1) I have to run a command that shows all of /etc/passwd starting with line 20.
2) I made a file that contains several different numbers. In this file there are two '42' entries. I need help with the command that would combine those two '42' entries into one.
I'm not looking for anyone to do my homework for me. My point is this: I understand the significance in understanding what I am doing and not looking for an easy grade. I am taking on IT as a career and cheating isn't going to help me. I need help and thought this was the best forum for it.
To answer your question, there really isn't any code. The questions are all something I can type into the command line to make it do something. This is a beginning Unix/Linux class. I can't find the answer to my two questions online or in my book.

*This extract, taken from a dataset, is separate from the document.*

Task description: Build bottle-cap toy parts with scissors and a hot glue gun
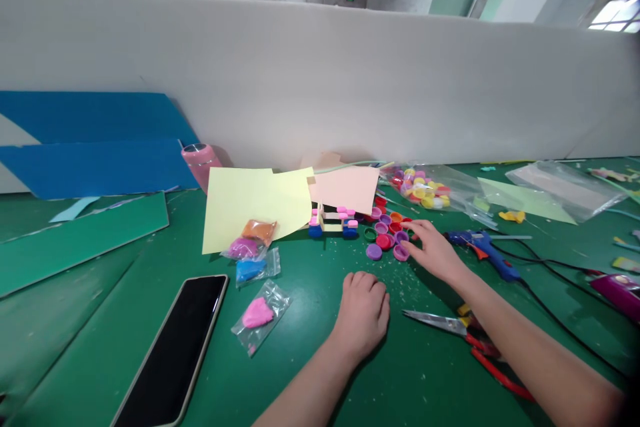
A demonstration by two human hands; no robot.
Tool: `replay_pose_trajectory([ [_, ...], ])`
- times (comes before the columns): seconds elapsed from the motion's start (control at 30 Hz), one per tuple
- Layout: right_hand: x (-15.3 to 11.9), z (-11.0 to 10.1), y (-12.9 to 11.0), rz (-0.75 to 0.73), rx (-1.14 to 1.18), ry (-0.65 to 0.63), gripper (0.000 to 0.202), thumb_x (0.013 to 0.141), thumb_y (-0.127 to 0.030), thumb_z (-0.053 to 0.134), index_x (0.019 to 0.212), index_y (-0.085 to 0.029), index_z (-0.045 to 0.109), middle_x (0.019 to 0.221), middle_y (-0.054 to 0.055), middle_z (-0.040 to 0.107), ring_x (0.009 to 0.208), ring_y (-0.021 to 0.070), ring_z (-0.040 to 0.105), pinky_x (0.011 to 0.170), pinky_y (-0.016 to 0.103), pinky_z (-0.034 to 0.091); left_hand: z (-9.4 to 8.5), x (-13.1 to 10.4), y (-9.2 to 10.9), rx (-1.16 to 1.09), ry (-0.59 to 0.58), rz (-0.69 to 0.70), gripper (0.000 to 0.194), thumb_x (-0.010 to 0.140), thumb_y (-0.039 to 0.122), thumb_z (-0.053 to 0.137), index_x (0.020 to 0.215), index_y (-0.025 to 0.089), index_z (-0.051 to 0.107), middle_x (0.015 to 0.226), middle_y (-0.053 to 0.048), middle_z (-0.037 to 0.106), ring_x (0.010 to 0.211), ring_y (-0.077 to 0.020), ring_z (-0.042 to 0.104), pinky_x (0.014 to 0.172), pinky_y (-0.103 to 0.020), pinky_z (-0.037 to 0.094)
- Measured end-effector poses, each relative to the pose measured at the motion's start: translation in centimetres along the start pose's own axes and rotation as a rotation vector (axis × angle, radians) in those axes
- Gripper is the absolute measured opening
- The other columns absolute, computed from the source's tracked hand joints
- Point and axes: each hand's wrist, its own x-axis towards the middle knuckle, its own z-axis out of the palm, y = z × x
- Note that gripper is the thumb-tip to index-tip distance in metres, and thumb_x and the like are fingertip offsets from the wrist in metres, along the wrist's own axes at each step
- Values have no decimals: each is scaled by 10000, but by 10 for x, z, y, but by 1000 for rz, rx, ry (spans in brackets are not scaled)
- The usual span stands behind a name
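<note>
My right grip (434, 250), fingers apart, is at the round, multicoloured plastic caps (383, 242), left loose on the green worktop (310, 300). My left grip (363, 310) is curled; holding anything, I can't tell. Beside the caps, the small pink-and-blue, pale-framed model (333, 227) looks assembled.

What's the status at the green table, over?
Right hand open at the loose colored caps, contact unclear. Left hand curled on the green table, inside of grip hidden. Scissors partly behind the right forearm, apart from the caps.
</note>
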Motion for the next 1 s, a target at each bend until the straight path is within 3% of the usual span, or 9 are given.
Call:
replay_pose_trajectory([
  [0.37,12,6,-4,79,-138,-82,205,870,-268,497,1034,-155,548,1021,48,585,820,154,593,704,340,496,0,0,0,-45,11,-11,193,823,157,393,787,153,583,838,-77,586,831,-206,486,796,-385,353],
  [0.63,7,-22,-6,167,-2,174,285,879,-324,398,979,-144,595,858,63,653,762,200,607,669,333,472,-2,0,1,-163,35,-43,215,821,167,396,800,158,609,837,-92,604,830,-221,496,813,-412,347],
  [0.83,-27,-20,-54,-3,247,17,335,884,-310,341,1033,-168,605,862,49,687,741,183,636,654,270,495,-8,-1,4,-339,141,-239,294,854,254,372,1044,105,538,952,-142,603,897,-240,516,808,-408,382],
  [0.9,-44,-14,-74,-69,308,-60,338,894,-288,326,1073,-179,592,942,54,675,857,178,623,740,263,483,-14,-5,8,-417,176,-333,359,891,282,278,1122,87,472,986,-152,592,862,-212,541,755,-363,424],
  [0.97,-58,-9,-91,-126,353,-128,330,894,-260,336,1122,-196,565,1012,52,656,928,170,601,792,255,462,-23,-11,14,-530,157,-378,376,904,309,232,1117,118,475,901,-99,607,729,-158,555,643,-283,450],
  [1.0,-65,-6,-97,-146,370,-156,332,891,-253,347,1151,-198,546,1025,55,651,934,170,597,800,257,456,-28,-15,16,-724,109,-437,364,899,330,259,1073,132,510,821,-66,597,679,-144,539,606,-262,441],
])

With the second question, it specifically asks for a command that consolidates two '42' entries within a file into one entry.
In the first scenario, you need to pipe the /etc/passwd file through a command that strips the first 19 lines from the output. There are numerous ways to accomplish this, but you may want to take a close look at the tail command.
As for the second scenario, you would need to seek out the two "42" entries and then somehow combine them. By "entry", do you mean an entire line containing the number 42? How is the output supposed to look?
there really isn't any code. The questions are all something I can type into the command line to make it do something. This is a beginning Unix/Linux class. I can't find the answer to my two questions online or in my book.
I am certain the instruction or labwork would have covered these tasks, or at the very least suggested what the right tool for the job is supposed to be.
pseudo-code perhaps? you know,
if
this is true,
do this.
else
do that
fi
Every shell script starts off with a bang, that, at least is better than "isn't any code".
For the first problem you can use `sed' with a range selection. Use the -n option and the print command, or select what you don't want to see and use the delete command.
You will find plenty of examples using used on the web.
I don't follow what you are asking about 42. It's supposed to be The Answer to the Ultimate Question of Life, the Universe, and Everything. If they ask about 420, start worrying.
I imagine that what you really need is a guide to where to look for information.
Start by looking at at "info coreutils" for a rundown of the basic maintenance-level programs available. These, plus grep, sedawk, and built-in shell features, will cover the majority of your shell-processing needs.